**PROMPT**:
Exactly the lines from the one containing "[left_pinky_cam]" through the final line of the listing are to be retyped, and nothing more.
** Opening RECORD EXTRACTS block **
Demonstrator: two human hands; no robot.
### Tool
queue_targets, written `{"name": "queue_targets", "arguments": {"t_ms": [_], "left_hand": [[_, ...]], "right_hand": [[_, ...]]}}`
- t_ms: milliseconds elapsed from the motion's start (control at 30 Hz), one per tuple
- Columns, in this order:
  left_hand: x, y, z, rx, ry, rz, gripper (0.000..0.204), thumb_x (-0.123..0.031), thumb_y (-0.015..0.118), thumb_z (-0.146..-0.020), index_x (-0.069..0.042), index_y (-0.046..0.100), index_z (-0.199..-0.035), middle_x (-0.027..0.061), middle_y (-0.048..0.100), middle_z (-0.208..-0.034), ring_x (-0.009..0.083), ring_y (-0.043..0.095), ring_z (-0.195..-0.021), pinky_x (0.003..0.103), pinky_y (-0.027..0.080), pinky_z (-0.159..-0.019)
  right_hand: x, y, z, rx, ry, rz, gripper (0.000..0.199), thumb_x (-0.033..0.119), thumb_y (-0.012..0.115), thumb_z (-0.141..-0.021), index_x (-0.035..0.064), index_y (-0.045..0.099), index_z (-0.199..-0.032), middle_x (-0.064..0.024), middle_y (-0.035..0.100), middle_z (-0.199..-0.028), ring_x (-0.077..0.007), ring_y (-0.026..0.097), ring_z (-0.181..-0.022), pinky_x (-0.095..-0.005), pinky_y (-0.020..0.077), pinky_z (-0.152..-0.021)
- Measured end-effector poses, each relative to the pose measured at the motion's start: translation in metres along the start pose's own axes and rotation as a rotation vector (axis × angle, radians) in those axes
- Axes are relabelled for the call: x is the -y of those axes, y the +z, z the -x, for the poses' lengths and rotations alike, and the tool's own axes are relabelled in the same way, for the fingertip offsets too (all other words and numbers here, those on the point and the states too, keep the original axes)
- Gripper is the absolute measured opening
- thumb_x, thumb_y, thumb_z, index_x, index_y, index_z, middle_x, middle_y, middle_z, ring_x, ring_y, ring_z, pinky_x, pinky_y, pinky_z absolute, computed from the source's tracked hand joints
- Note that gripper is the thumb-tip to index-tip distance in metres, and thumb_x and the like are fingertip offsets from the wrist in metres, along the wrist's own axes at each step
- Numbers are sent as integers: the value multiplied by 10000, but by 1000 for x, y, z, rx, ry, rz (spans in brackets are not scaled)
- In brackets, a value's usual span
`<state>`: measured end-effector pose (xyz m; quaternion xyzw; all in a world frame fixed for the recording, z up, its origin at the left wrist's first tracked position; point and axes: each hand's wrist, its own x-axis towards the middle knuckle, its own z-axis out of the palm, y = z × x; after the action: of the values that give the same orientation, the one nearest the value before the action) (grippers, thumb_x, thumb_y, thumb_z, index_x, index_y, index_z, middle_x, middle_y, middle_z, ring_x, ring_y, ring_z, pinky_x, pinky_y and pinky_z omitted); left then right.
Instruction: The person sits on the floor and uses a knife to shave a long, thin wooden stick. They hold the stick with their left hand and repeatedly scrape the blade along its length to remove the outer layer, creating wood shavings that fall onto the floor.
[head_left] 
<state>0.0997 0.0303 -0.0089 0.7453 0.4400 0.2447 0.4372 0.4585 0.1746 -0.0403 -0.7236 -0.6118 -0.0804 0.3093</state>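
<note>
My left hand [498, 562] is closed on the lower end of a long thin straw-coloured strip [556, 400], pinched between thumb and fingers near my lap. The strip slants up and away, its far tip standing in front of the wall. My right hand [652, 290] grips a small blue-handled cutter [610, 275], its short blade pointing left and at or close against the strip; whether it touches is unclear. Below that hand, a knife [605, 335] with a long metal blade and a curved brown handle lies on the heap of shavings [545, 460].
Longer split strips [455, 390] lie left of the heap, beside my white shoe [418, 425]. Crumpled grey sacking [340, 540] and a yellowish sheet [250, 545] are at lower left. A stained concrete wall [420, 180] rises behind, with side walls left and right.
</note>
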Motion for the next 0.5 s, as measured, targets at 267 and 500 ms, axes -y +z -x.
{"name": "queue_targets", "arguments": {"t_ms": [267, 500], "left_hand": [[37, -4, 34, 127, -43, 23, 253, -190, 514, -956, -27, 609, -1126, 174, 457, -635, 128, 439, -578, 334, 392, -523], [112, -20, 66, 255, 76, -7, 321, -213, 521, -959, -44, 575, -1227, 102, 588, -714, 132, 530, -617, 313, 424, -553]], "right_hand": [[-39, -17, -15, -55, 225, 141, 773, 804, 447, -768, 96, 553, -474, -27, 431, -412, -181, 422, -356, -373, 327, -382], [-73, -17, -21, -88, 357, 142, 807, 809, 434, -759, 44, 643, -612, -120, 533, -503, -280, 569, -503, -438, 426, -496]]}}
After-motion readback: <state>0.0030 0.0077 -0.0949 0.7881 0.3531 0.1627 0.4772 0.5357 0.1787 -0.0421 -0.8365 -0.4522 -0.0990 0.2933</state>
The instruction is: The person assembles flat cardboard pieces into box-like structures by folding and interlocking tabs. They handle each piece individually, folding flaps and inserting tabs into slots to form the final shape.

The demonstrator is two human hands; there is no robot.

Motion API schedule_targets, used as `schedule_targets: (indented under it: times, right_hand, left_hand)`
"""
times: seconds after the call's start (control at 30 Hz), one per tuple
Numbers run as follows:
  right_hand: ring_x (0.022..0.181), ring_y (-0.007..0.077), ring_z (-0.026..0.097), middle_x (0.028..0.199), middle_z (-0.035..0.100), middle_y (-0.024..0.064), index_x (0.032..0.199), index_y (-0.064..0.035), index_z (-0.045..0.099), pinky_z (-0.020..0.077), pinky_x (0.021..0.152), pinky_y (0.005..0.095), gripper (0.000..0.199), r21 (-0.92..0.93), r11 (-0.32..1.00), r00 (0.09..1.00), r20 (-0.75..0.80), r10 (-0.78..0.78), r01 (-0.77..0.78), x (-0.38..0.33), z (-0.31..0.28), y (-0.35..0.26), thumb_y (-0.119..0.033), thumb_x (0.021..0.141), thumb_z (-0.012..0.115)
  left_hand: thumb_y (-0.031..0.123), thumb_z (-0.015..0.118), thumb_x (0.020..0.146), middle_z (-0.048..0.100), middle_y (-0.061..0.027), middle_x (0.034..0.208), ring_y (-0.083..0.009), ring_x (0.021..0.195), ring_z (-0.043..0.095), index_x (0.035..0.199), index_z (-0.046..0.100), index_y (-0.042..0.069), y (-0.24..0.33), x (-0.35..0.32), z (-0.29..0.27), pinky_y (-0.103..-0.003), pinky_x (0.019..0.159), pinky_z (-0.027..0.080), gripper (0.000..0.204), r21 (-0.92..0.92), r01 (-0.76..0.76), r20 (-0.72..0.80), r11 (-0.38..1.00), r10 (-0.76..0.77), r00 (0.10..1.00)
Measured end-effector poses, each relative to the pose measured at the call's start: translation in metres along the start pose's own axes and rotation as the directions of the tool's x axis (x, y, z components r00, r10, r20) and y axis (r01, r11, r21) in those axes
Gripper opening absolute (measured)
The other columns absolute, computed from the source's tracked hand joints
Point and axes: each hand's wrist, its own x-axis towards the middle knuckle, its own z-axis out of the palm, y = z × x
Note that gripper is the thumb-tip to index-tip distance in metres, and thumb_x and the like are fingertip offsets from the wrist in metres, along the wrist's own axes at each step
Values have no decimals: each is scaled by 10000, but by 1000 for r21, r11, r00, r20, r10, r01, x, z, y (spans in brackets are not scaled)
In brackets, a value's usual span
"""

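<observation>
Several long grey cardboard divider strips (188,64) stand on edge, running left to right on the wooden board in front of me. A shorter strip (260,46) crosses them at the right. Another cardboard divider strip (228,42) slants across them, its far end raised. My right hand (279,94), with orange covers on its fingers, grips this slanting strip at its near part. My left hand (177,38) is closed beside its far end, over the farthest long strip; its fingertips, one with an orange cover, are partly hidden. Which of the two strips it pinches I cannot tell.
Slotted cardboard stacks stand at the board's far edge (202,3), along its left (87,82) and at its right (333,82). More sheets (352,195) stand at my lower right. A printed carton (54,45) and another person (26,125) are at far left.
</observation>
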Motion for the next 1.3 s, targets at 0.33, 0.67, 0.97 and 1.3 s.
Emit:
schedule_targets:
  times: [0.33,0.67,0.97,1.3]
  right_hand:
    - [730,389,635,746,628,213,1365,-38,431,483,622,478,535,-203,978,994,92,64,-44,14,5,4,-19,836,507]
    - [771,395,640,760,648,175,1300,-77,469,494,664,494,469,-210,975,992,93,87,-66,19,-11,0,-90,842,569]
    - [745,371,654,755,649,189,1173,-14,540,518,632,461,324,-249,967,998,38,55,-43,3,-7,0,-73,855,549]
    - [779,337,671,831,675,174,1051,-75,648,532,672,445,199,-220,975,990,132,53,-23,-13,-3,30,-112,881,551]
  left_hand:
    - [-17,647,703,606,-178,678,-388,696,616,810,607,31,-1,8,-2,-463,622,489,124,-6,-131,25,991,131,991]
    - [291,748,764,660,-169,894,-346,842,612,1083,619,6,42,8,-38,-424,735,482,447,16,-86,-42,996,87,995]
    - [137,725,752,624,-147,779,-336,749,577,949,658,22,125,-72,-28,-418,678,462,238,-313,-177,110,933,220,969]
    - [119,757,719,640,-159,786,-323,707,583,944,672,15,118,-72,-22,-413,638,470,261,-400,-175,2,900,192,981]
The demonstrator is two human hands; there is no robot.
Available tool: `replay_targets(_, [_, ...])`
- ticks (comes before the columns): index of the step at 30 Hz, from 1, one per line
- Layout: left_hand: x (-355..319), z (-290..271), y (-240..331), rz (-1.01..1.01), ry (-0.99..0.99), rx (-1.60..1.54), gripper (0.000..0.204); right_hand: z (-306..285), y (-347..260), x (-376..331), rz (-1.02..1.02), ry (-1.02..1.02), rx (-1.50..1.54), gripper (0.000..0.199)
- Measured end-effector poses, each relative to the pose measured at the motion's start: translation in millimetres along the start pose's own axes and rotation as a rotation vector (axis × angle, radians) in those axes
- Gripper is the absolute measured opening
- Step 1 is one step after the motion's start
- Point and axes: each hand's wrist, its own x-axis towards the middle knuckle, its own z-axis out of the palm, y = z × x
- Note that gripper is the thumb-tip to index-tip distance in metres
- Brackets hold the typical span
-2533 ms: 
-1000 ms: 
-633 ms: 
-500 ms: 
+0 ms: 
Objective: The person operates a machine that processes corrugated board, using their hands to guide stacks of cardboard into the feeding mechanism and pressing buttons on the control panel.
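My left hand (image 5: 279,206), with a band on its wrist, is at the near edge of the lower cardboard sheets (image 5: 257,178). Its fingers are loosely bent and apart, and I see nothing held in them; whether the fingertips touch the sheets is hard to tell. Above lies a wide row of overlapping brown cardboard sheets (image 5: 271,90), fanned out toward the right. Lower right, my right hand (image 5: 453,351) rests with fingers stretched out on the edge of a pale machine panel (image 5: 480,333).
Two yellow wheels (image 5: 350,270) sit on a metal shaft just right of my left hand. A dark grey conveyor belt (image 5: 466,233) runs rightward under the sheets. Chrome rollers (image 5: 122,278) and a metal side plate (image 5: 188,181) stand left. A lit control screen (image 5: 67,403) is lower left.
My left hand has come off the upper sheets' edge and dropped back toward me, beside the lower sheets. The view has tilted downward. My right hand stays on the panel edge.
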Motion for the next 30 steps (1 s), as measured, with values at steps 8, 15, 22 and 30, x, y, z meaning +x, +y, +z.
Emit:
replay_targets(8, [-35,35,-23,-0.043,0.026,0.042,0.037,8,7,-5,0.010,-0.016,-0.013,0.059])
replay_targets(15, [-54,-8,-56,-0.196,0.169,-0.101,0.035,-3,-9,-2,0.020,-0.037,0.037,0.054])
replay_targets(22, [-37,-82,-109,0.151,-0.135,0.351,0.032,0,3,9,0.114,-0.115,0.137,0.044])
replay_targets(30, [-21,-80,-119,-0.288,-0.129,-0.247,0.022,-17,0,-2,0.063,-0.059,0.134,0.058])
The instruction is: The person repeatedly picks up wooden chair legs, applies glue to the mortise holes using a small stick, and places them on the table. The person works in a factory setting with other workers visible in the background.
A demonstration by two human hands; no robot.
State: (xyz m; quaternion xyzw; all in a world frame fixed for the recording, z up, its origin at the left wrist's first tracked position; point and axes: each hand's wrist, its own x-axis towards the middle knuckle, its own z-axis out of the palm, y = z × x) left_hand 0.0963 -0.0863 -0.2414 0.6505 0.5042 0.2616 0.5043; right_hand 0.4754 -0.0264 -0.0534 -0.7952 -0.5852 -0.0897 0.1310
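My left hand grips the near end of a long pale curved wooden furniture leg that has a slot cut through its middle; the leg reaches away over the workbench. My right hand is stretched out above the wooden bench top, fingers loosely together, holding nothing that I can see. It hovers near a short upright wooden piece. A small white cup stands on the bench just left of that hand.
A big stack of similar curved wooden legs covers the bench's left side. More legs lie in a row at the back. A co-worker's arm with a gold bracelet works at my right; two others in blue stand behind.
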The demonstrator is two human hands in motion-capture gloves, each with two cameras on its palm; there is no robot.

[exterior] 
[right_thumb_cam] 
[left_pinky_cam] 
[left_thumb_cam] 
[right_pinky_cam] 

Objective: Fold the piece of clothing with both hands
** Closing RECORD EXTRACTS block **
**PROBLEM SOLUTION**:
[left_pinky_cam] 
[left_thumb_cam] 
[right_pinky_cam] 

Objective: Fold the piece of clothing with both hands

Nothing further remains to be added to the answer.